Messaging systems (mobile box, voicemail systems) are sufficiently known in the market. Depending on the system structure, speech messages, picture messages and/or video messages are also often stored as attachments to text messages (email attachments), together with sender information (e.g. sender identification, e.g. CLI (Calling Line Identification), HLR (Home Location Register), sender address, and similar), as complete video messages in video mailboxes based on video telephony, in a manner analogous to voice mailboxes or digital answering machines, which have been in existence for a long time.
It can also be assumed as generally known prior art that, in computer-animated application, use is made of avatars equipped with functionalities that enable texts to be output through application of speech synthesis, with corresponding lip movements being derived and represented. Through means for face detection and determination of facial portions filled by particular facial elements (e.g. lips), lip movements of a speaker that have been recorded by means of a camera can be inserted in the lip region of a still photo, which can assume the role of an avatar.
It is described in EP1648151A1 that messages are stored for subsequent processing for a system for machine translation of further messages. In this case, however, the emphasis is on the evaluation of textual and phonetic information contained in the stored messages. This also applies to picture messages, which might possibly contain texts in the picture or in meta information. In this case, modification of the actual picture contents is not described.

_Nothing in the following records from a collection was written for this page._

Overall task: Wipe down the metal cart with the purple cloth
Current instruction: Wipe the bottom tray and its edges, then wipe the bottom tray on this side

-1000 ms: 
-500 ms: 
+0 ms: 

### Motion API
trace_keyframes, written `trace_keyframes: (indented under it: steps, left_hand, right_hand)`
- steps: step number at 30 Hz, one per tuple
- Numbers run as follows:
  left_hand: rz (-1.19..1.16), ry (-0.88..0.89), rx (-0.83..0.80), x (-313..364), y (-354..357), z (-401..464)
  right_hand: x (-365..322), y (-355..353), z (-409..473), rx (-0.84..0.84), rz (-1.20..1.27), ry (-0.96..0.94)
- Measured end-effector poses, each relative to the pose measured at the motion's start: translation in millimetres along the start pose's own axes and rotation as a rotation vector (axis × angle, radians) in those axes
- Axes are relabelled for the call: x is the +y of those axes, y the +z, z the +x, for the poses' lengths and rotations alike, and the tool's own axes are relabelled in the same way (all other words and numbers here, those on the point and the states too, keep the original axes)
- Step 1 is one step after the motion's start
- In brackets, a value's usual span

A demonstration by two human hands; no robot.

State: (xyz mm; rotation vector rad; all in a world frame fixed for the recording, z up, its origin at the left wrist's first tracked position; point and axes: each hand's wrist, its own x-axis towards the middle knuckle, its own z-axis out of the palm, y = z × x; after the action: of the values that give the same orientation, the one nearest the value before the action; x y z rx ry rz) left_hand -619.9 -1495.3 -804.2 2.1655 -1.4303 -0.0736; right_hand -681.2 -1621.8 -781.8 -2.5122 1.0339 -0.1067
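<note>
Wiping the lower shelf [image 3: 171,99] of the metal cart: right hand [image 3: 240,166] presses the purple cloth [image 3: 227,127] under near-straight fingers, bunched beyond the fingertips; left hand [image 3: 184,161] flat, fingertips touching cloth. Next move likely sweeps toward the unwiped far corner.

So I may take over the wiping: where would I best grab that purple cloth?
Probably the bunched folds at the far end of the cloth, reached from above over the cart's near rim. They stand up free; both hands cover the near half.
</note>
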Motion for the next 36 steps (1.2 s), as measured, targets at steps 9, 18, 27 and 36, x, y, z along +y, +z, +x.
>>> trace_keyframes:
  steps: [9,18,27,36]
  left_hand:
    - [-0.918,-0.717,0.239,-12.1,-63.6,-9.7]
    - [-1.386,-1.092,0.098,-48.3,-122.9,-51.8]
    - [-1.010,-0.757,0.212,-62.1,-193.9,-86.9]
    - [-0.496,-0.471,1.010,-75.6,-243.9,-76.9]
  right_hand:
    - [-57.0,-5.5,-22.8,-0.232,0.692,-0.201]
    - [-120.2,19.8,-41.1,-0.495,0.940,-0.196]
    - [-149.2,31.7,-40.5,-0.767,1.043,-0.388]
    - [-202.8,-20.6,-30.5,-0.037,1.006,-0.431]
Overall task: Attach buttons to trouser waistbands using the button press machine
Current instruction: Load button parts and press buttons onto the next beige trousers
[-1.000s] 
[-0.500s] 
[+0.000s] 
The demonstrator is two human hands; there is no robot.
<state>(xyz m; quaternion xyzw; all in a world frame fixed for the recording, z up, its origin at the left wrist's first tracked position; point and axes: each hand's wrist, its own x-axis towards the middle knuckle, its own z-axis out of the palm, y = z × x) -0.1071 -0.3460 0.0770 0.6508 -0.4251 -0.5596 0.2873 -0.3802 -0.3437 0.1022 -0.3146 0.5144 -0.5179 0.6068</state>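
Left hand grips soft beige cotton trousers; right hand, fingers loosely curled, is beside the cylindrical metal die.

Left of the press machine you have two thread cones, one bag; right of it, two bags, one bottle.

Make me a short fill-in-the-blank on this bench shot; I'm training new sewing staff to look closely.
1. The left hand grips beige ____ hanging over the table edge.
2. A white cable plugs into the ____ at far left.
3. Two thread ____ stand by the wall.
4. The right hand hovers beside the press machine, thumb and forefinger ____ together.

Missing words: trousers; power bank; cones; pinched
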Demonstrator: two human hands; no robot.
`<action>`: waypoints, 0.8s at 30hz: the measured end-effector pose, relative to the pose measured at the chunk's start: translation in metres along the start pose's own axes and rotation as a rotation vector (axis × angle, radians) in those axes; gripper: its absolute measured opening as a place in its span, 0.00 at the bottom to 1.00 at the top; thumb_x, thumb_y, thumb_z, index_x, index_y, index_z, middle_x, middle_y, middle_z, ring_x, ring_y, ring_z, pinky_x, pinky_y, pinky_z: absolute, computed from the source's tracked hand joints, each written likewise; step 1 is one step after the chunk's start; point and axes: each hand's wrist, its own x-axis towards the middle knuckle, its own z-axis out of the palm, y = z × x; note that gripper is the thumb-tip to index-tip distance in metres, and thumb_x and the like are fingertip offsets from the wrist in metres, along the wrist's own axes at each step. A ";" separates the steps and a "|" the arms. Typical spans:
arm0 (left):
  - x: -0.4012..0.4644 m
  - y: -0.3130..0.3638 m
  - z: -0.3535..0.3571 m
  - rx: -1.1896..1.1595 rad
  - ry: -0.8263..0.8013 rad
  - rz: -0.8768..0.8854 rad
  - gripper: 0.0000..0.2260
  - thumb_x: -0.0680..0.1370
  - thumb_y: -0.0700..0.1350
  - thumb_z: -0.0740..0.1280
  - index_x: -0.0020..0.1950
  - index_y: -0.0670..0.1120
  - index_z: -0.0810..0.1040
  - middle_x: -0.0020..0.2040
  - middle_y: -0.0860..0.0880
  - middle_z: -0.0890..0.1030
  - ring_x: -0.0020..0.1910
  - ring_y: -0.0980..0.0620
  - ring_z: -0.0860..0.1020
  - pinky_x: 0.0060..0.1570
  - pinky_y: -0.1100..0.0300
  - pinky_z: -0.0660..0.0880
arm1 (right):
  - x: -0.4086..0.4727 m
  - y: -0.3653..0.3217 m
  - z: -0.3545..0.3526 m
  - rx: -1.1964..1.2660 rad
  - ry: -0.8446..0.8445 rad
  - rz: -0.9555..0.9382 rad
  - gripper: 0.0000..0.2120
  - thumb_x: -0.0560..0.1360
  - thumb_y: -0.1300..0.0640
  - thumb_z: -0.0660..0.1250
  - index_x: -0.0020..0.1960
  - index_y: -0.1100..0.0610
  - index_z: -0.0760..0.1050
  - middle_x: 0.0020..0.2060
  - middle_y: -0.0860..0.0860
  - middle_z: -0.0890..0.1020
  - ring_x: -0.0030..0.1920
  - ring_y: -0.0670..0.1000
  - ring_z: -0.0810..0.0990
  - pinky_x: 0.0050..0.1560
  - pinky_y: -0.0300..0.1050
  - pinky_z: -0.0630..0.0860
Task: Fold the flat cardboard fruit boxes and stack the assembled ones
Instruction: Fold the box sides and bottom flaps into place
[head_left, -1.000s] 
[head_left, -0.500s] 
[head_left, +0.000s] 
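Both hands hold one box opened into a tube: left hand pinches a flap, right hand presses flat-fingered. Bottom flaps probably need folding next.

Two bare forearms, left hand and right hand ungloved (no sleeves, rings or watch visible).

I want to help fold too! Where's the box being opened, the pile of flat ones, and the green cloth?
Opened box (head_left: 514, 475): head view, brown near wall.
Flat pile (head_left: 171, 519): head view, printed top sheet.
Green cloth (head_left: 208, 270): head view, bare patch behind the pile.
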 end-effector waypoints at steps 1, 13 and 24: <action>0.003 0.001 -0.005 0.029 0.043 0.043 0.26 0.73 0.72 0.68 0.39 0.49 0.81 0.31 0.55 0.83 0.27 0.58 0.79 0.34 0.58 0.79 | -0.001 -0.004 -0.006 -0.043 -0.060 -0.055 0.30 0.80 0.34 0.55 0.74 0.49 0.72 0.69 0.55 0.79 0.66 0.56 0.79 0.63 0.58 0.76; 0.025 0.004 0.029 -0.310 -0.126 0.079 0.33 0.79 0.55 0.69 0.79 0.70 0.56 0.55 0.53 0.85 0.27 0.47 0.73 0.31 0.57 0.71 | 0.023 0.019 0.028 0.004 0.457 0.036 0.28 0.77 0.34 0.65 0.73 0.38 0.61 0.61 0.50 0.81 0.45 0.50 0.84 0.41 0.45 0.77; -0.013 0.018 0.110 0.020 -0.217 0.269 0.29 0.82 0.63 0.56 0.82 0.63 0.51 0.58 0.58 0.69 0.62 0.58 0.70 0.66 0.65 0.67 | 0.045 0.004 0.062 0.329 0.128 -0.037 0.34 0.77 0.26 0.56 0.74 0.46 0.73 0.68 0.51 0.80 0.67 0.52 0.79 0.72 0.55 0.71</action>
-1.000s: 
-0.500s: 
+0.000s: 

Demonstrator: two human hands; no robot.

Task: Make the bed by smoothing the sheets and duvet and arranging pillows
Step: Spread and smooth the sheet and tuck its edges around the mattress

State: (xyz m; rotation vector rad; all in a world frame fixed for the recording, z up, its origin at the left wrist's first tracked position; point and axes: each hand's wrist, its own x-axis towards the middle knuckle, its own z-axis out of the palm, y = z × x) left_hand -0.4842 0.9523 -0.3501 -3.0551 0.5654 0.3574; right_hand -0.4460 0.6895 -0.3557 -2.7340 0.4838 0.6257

Described in WO 2006/047347 is a method wherein an AVATAR can be added to a message individually by a user.
The representation of pictures in picture messages or video messages is effected two-dimensionally, since the recording methods used in telecommunications terminal devices are based on these terminal devices being equipped with a camera. Additional equipment, with more than two cameras in combination with transmission methods that require a higher bandwidth, is obvious, but is not advisable in more compact devices, owing to a lesser base width and the resultant low 3D quality. A 3D representation of the speaker of a picture and/or video message is therefore possible only with greatly impaired quality.
Also 2D avatars, which, as described above, can be generated from photos, can therefore be extended to 3D animations, by means of two simultaneously recorded pictures in each case, only to a limited extent and with impaired quality. At the same time, methods for three-dimensional representation of pictures and/or videos are making ever greater progress, such that, here likewise, a requirement arises for 3D representation of video/picture messages.
Likewise known is the 2D representation of virtually generated, animated avatars, which exist as a complete 3D model within a system and which, for example, reproduce texts on a system consisting of a display and loudspeaker, without a right and a left picture being generated simultaneously in this case (for example, as described in DE102004014189A1).
A true 3D representation of objects or pictures is based on the (quasi-) simultaneous output of two 2D pictures, one picture being intended for the left eye and the second picture being intended for the right eye.
The recording by means of laterally offset cameras for the purpose of generating 3D pictures is known generally, and is not to be described here. Methods also exist for generating artificial 3D pictures from a single 2D picture, from existing models, the basis of which is constituted by a complete 3D model of manually annotated/analysed 2D objects, which is represented by the spatial coordinates of a greater number of points on the surface of the objects. Examples of this are EP1412917B1 and EP0991023B1.
For the purpose of viewing 3D representations, there are various methods using aids, e.g. by means of lens rasters, anaglyph methods, polarisation spectacles, etc.
Also, two 2D pictures provided for the right and the left eye can be viewed without aids, through cross-viewing or parallel viewing.
In U.S. Pat. No. 4,925,294A1 it was attempted to describe a general method for generating a 3D picture from a single 2D picture by separating various foreground and background picture elements and, from knowledge of their 3D characteristics, generating a right picture and a left picture, respectively, from the 2D picture. In the following description, the generating process always requires two 2D pictures, from which one 2D right picture and one 2D left picture, respectively, is then generated, i.e. the described knowledge of the properties of individual objects or of object models is not required in the method described below.